▸ **Stored items**
----
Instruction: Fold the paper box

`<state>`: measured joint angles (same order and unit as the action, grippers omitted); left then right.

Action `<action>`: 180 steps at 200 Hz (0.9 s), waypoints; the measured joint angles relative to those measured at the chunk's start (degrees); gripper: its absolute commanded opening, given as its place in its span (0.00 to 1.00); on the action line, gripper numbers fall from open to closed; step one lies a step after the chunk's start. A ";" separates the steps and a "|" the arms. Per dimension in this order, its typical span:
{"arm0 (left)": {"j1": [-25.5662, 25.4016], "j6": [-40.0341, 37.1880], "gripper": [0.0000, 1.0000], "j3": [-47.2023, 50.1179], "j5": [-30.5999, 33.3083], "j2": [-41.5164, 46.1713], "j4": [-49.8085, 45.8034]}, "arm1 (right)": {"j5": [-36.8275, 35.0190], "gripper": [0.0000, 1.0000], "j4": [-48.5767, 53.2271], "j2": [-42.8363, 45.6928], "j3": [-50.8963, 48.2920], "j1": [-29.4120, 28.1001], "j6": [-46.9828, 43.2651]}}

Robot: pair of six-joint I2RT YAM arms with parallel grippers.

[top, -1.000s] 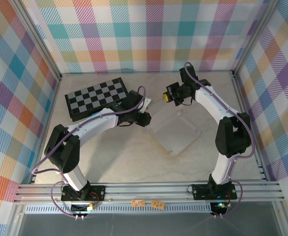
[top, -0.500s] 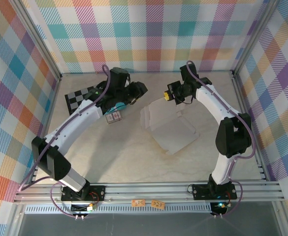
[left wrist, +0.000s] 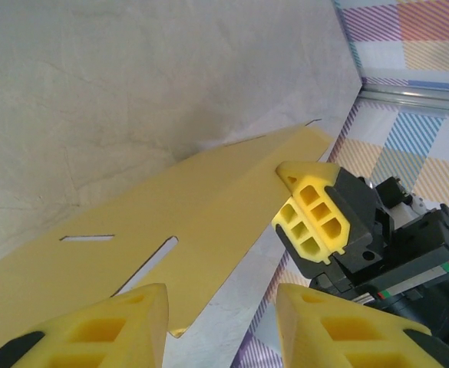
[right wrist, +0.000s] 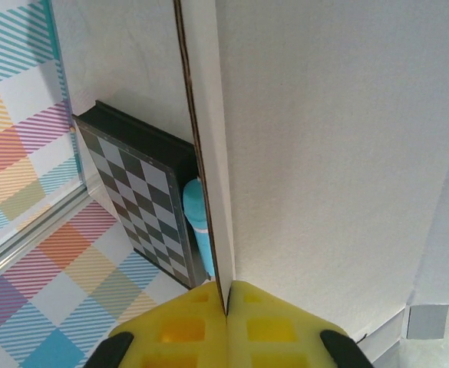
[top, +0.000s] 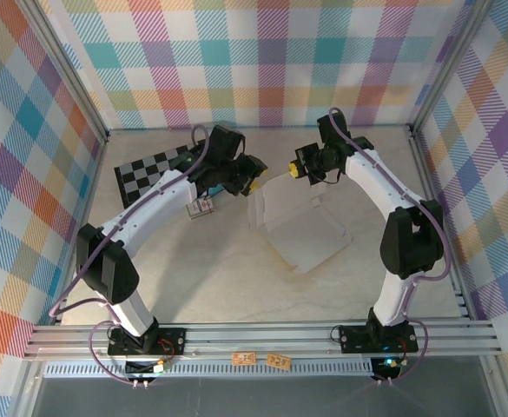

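Right end effector [right wrist: 226,297] pinching paper box [top: 310,230] flap upright; your left end effector [left wrist: 219,310], spread, just swung back beside flap: crease likely next.

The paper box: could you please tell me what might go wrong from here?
1. The right end effector grips only a thin edge of the paper box; the sheet may slip or crease.
2. The open left end effector is close to the right one; they may collide.
3. The teal tube and checkerboard lie just behind the lifted box and could be knocked.
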<state>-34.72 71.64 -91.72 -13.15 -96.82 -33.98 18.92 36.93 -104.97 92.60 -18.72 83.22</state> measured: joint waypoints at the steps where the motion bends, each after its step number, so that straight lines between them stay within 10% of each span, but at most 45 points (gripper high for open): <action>1: -0.02 0.02 0.41 0.00 0.00 0.00 0.00 | -0.02 0.00 0.00 0.00 0.00 0.00 0.00; 180: -0.46 0.90 0.42 -1.84 -3.17 -2.64 1.46 | -0.07 0.00 -0.07 -0.11 0.00 0.02 0.59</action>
<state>-35.18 72.53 -93.56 -16.32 -99.46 -32.51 18.85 36.86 -105.08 92.60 -18.70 83.81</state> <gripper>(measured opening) 0.422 0.055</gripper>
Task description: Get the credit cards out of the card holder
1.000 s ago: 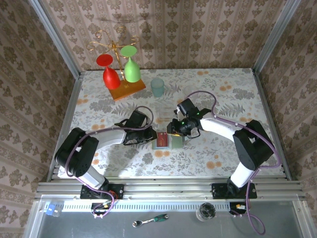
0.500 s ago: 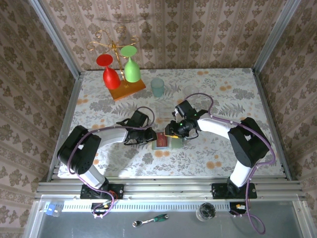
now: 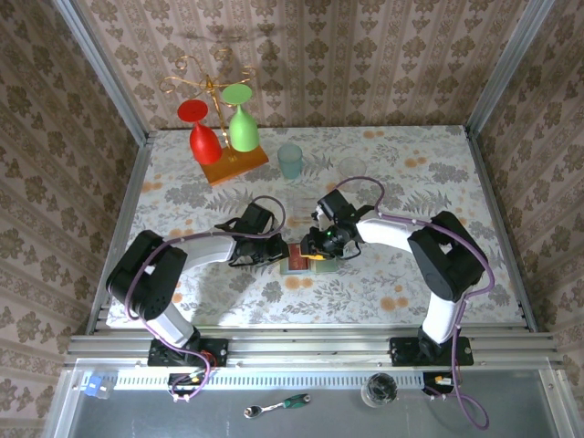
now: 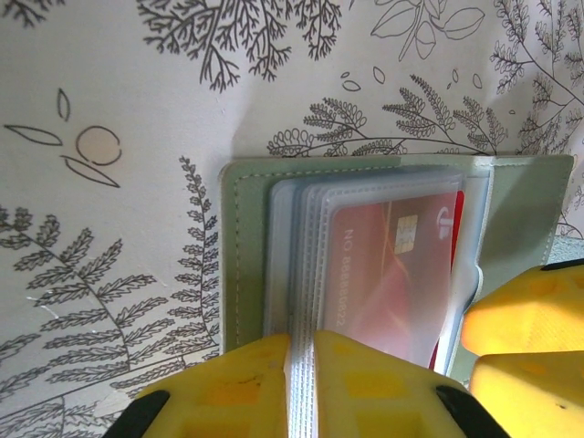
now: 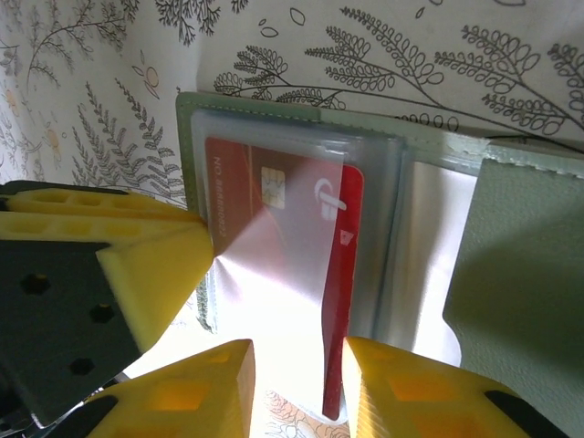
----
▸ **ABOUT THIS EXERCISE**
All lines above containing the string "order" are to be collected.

▸ **THE COMPLETED TASK**
`<state>`: measured joint angles (same order and unit as the action, grippers omitted); left then right.
Action `<action>`: 180 steps at 200 Hz (0.9 s), waypoints; the measured joint angles relative to those measured at the chunk's start (degrees); gripper: its absolute commanded opening, given as its place in its span (0.00 to 1.00); on the action line, gripper numbers fall from open to closed; step one lies a step after the chunk's start. A ";" separates the steps and a "|" the arms. Per dimension in this order, its typical span:

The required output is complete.